Monday, March 16, 2009

Time Article on Ending Marriage

This is making the rounds on Facebook, so I thought it foolish not to post. I think I see like four or five people posting it. 

Time discusses a point that has sometimes been discussed, quietly, by gay folks themselves -- what about just getting rid of marriage all together, if it's such a religious institution. What right does the government has in getting involved?

From the article:
Two law professors from Pepperdine University issued a call to re-examine the role the government plays in marriage in a paper published March 2 in the San Francisco Chronicle. The authors — one of who voted for and one against Prop 8, which successfully ended gay marriage in California — say the best way out of the intractable legal wars over gay marriage is to take marriage out of the hands of the government altogether. (See pictures of the busiest wedding day in history.)

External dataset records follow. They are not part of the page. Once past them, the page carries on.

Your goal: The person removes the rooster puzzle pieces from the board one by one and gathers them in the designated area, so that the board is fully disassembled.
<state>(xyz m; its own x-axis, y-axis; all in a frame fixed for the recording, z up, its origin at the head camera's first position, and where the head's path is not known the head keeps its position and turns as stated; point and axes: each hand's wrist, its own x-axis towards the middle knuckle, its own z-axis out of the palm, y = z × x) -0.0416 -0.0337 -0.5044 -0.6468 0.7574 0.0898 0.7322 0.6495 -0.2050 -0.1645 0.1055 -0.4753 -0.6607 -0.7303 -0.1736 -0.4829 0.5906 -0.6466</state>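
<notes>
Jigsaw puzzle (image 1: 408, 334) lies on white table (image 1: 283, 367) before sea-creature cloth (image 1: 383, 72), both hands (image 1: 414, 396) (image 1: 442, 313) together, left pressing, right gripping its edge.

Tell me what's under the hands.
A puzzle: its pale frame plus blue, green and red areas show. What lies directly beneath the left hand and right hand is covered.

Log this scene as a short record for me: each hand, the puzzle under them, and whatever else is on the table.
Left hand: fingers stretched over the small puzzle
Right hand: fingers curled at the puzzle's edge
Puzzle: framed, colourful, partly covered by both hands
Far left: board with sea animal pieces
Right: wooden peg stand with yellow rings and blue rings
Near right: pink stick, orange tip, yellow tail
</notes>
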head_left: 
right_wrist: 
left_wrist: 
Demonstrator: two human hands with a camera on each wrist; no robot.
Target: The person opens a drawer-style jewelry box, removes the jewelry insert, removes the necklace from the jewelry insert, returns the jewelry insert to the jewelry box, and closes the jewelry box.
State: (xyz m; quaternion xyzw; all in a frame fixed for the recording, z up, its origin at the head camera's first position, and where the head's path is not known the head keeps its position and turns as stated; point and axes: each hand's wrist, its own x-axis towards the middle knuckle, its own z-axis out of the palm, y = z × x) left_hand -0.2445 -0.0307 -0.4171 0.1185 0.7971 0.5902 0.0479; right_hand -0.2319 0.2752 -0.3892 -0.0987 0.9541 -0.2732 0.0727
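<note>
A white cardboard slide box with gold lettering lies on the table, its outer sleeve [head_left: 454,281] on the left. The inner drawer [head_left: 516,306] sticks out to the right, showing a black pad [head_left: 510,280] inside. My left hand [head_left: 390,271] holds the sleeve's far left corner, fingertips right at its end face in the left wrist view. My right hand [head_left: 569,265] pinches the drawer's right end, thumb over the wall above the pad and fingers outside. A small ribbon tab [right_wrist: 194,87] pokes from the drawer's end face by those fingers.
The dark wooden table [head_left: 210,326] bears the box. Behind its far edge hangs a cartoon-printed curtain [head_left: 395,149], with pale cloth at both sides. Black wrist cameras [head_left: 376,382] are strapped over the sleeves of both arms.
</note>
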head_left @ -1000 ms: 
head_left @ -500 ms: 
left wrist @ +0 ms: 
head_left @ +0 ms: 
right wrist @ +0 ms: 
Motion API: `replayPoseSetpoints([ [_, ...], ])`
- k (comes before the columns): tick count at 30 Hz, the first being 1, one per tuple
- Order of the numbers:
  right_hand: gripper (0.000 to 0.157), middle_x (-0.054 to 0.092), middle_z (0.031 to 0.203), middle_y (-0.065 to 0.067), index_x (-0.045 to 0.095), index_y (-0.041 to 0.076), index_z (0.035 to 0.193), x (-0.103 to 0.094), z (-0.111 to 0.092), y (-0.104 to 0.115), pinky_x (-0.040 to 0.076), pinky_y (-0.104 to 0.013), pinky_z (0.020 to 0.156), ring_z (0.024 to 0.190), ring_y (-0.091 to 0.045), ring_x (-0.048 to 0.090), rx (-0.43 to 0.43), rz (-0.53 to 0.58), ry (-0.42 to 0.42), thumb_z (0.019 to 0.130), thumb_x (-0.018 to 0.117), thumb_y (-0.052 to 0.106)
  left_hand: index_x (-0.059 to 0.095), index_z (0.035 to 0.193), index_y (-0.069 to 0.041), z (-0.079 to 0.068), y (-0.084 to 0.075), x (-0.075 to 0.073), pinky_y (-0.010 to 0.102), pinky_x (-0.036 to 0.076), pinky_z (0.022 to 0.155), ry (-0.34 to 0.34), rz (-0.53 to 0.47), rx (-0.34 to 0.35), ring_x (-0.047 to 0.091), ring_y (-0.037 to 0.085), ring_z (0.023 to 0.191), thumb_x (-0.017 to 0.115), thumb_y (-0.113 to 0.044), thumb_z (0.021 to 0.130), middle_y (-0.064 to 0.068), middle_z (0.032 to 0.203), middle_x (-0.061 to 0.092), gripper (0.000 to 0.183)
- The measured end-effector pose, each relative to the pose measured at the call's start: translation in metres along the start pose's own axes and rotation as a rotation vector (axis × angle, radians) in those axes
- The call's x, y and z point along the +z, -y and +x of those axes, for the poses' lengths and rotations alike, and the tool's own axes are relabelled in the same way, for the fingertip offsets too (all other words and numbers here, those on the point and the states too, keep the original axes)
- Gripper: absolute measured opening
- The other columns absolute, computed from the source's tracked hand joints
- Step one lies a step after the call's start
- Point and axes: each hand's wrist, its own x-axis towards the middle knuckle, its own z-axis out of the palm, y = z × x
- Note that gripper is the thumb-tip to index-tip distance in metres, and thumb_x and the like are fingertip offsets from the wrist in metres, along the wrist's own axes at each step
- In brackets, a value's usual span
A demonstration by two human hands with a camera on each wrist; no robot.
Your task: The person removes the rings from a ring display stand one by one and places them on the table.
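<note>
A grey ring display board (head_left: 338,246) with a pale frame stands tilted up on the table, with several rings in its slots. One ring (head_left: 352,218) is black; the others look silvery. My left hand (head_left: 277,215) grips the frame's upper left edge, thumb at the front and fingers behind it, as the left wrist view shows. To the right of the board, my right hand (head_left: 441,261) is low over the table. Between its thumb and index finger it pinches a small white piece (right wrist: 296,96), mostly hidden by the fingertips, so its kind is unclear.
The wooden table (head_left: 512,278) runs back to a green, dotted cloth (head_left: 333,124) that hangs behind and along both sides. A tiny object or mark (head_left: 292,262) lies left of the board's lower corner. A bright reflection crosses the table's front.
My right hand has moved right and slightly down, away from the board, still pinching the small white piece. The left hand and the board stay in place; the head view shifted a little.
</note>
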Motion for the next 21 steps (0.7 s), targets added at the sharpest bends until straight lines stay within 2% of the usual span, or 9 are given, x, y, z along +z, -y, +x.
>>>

Instead, give gay and straight couples alike the same license — a certificate confirming them as a family, and call it a "civil union" — anything, really, other than "marriage." For those for whom the word marriage is important, the next stop after the courthouse could be the church, where they could bless their union with all the religious ceremony they could want. The Church itself would lose nothing of its role in sanctioning the kinds of unions that it finds in keeping with its tenets. And for non-believers or those for whom the word marriage is less important, the civil union license issued by the state would be all they needed to unlock the benefits reserved in most states, and in federal law, for "married" couples.

"While new terminology for all may at first seem awkward — mostly in greeting-card shops — [it] dovetails with the court's important responsibility to reaffirm the unfettered freedom of all faiths to extend the nomenclature of marriage as their traditions allow," wrote professors Douglas W. Kmiec and Shelley Ross Saxer. Kmiec voted for Prop 8 because of the teachings of his Catholic Church and his notion of religious liberty, but has since said he believes the Court should not allow one group of Californians to marry while denying the privilege to others.
It's something to be thought about, isn't it? No other religious rite is honored by the government. It's nice that it's getting a little mainstream play.

The ultimate equalizer: elimination.

1 comment:

Anonymous said...

This would never happen, but it's a great idea. I'm all for separation of church and state.